Pour les travailleurs de la santé de première ligne comme l’infirmière praticienne Maya Cheng à l’Hôpital général de Vancouver, l’initiative représente un espoir face aux pressions croissantes du système. « Chaque jour, je perds un temps précieux à chercher des informations qui devraient être facilement disponibles, » dit-elle. « Du temps que je pourrais passer avec les patients. »
Le partenariat fait face à d’importants défis de mise en œuvre. Les systèmes de santé provinciaux ont historiquement fonctionné indépendamment, avec différents degrés de maturité numérique. Harmoniser ces systèmes nécessitera une coopération sans précédent entre les juridictions.
Le ministre de la Santé Mark Holland reconnaît la complexité mais reste optimiste. « Il ne s’agit pas seulement de technologie—il s’agit de bâtir la confiance entre les gouvernements, les prestataires de soins et, plus important encore, les patients, » a-t-il déclaré lors de l’annonce du partenariat.
L’initiative se déploiera sur cinq ans, les premiers efforts se concentrant sur des domaines prioritaires comme la coordination des soins d’urgence, l’information sur les médicaments d’ordonnance et les résultats d’imagerie diagnostique.

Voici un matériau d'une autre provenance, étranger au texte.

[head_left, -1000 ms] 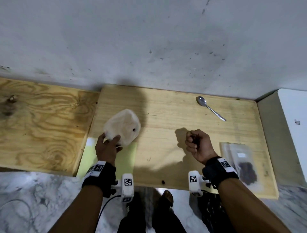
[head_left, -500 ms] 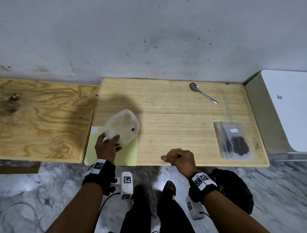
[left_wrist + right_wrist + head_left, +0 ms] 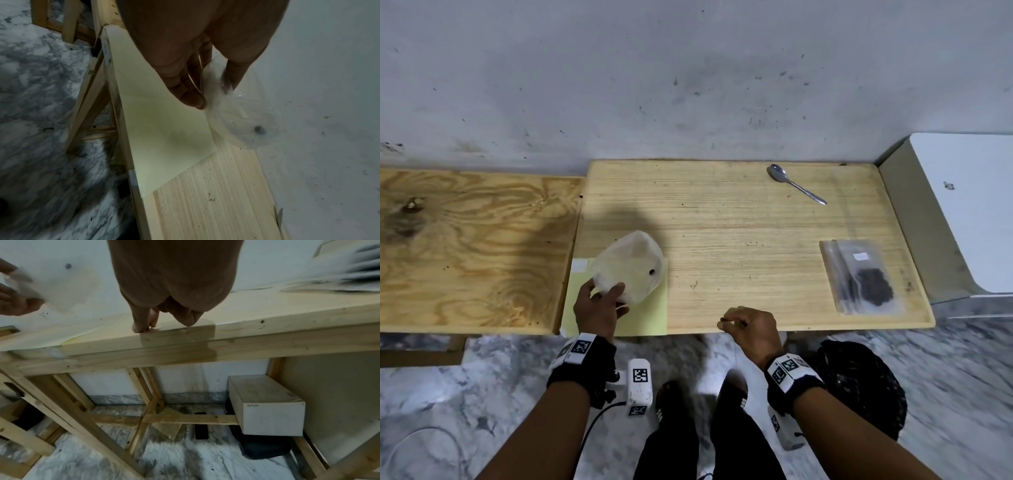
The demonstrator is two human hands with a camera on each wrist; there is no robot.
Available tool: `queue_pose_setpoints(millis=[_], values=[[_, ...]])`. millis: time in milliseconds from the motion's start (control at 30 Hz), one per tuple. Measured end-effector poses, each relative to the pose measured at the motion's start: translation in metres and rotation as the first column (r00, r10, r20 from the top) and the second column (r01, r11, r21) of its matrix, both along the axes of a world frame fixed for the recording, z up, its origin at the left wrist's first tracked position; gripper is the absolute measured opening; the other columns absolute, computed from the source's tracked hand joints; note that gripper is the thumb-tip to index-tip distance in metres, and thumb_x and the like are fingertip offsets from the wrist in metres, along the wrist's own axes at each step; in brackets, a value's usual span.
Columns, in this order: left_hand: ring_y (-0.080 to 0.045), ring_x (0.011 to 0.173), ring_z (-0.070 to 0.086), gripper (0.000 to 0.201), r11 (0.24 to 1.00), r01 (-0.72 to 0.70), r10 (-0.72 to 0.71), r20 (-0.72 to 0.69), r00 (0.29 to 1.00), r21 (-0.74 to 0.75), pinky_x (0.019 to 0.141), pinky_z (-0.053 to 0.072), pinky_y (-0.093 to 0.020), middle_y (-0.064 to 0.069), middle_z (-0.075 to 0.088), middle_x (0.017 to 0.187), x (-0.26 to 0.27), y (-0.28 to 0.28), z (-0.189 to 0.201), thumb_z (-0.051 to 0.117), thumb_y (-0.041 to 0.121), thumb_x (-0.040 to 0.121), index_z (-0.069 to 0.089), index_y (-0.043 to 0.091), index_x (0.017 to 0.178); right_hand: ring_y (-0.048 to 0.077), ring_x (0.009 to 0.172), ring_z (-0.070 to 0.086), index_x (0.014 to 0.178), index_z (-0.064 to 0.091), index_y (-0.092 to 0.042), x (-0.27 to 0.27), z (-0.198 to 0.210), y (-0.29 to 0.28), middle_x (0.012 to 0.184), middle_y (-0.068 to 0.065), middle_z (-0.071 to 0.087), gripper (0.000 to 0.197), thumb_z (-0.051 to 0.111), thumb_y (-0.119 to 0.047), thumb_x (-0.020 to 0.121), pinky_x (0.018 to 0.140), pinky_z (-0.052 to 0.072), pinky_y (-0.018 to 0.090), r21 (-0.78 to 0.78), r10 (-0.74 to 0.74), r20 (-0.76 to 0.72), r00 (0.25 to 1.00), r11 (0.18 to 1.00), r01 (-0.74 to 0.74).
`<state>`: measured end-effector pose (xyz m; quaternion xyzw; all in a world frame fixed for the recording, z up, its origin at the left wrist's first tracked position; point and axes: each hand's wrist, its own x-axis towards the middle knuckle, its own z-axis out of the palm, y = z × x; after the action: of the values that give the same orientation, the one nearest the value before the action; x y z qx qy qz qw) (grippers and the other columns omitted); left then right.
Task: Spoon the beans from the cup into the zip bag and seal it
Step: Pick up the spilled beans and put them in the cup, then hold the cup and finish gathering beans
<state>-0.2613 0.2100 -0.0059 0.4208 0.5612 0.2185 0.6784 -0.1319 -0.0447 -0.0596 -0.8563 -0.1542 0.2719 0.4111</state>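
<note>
Left hand [image 3: 599, 305] pinches the tilted cup [image 3: 628, 270]; right hand [image 3: 751, 329] curled at the worktop [image 3: 739, 233] edge.
One bean [image 3: 651, 272] sits in the cup. The zip bag [image 3: 859, 275] lies flat at right, spoon [image 3: 796, 184] behind it.

Black wristbands [image 3: 582, 370] with white tags

Your pale wooden table [image 3: 739, 222] carries a spoon [image 3: 796, 184] near the far edge, a zip bag [image 3: 861, 275] at right holding what appear to be dark beans, and a yellow-green sheet [image 3: 650, 315] front-left
</note>
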Motion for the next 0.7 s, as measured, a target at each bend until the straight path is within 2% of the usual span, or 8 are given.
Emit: queue_pose_setpoints(millis=[100,200,233,300,367,400,500,700], values=[[-0.03,0.087,0.062,0.052,1.0,0.013,-0.013,0.0,1.0,0.01,0.055,0.056,-0.027,-0.016,0.06,0.113,0.001,0.001,0.0,0.071,0.003,0.084,0.05,0.012,0.131,0.014,0.07,0.069,0.069,0.074,-0.019,-0.002,0.003,0.0,0.071,-0.003,0.073,0.015,0.077,-0.028,0.081,0.078,0.058,0.041,0.042,0.018,-0.034,0.999,0.999,-0.017],[-0.031,0.089,0.062,0.052,1.0,0.015,-0.015,0.007,1.0,0.012,0.051,0.055,-0.024,-0.017,0.06,0.113,0.001,0.005,-0.001,0.071,0.003,0.084,0.05,0.012,0.132,0.01,0.06,0.065,0.074,0.075,-0.002,0.001,0.021,0.009,0.07,0.006,0.073,0.015,0.07,-0.009,0.086,0.06,0.057,0.033,0.267,-0.188,-0.34,0.921,0.92,0.287],[-0.031,0.089,0.063,0.053,1.0,0.016,-0.016,0.01,1.0,0.01,0.051,0.055,-0.025,-0.017,0.061,0.113,0.001,0.006,-0.001,0.071,0.004,0.084,0.05,0.012,0.132,0.008,0.049,0.055,0.074,0.074,0.002,0.005,0.028,0.012,0.062,0.004,0.067,0.019,0.064,-0.005,0.088,0.048,0.047,0.027,0.314,-0.21,-0.492,0.845,0.862,0.397],[-0.031,0.089,0.063,0.053,1.0,0.017,-0.017,0.019,1.0,0.009,0.053,0.054,-0.026,-0.017,0.061,0.114,0.0,0.01,0.0,0.072,0.005,0.084,0.05,0.013,0.131,0.007,0.037,0.03,0.058,0.065,-0.007,0.016,0.04,0.018,0.048,-0.004,0.041,0.027,0.058,-0.008,0.084,0.036,0.024,0.02,0.356,-0.125,-0.778,0.615,0.719,0.596],[-0.031,0.089,0.063,0.052,1.0,0.018,-0.018,0.025,1.0,0.013,0.055,0.054,-0.028,-0.019,0.062,0.115,0.0,0.012,0.0,0.072,0.005,0.083,0.051,0.014,0.129,0.007,0.035,0.026,0.054,0.048,-0.014,0.029,0.046,0.025,0.048,-0.004,0.034,0.022,0.062,-0.015,0.072,0.033,0.017,0.017,0.355,0.048,-0.914,0.402,0.575,0.738],[-0.031,0.089,0.063,0.05,1.0,0.019,-0.019,0.031,0.999,0.016,0.055,0.054,-0.028,-0.019,0.062,0.115,0.0,0.014,0.002,0.072,0.005,0.083,0.051,0.015,0.128,0.008,0.035,0.028,0.057,0.047,-0.013,0.034,0.048,0.029,0.05,-0.003,0.036,0.021,0.065,-0.016,0.066,0.033,0.018,0.016,0.367,0.106,-0.923,0.37,0.532,0.763],[-0.033,0.089,0.062,0.049,0.999,0.02,-0.022,0.047,0.999,0.029,0.052,0.054,-0.026,-0.02,0.062,0.113,0.001,0.016,0.007,0.072,0.004,0.083,0.051,0.014,0.127,0.008,0.035,0.029,0.059,0.055,-0.01,0.043,0.069,0.043,0.052,-0.001,0.039,0.014,0.057,-0.019,0.069,0.034,0.019,0.013,0.413,0.143,-0.905,0.4,0.517,0.75],[-0.035,0.089,0.063,0.054,0.995,0.059,-0.063,0.051,0.997,0.084,0.048,0.056,-0.024,-0.021,0.062,0.11,0.001,0.019,0.013,0.072,0.003,0.084,0.05,0.01,0.132,0.005,0.033,0.026,0.066,0.052,-0.017,0.048,0.081,0.064,0.053,-0.004,0.041,0.046,0.044,-0.045,0.103,0.029,0.016,0.013,0.255,-0.132,-0.887,0.443,0.66,0.707]])
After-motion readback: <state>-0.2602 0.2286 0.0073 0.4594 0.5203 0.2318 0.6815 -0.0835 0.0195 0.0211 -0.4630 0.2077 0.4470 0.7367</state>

Le succès sera mesuré non seulement par des jalons techniques, mais par des améliorations tangibles dans l’expérience des patients.
De retour à Thunder Bay, la paramédic Winters espère que les changements arriveront assez tôt pour faire une différence dans son travail quotidien. « Chaque minute compte dans les soins d’urgence, » dit-elle. « De meilleures informations signifient de meilleures décisions, et de meilleures décisions sauvent des vies. »
Alors que le Canada se lance dans cet effort ambitieux pour connecter ses systèmes de données de santé, la véritable mesure du succès sera de savoir si les patients comme l’homme âgé dans l’ambulance de Winters reçoivent des soins plus rapides et mieux coordonnés. Dans un pays défini par de vastes distances et des communautés diverses, construire ces ponts numériques pourrait s’avérer aussi essentiel que l’infrastructure physique qui nous relie.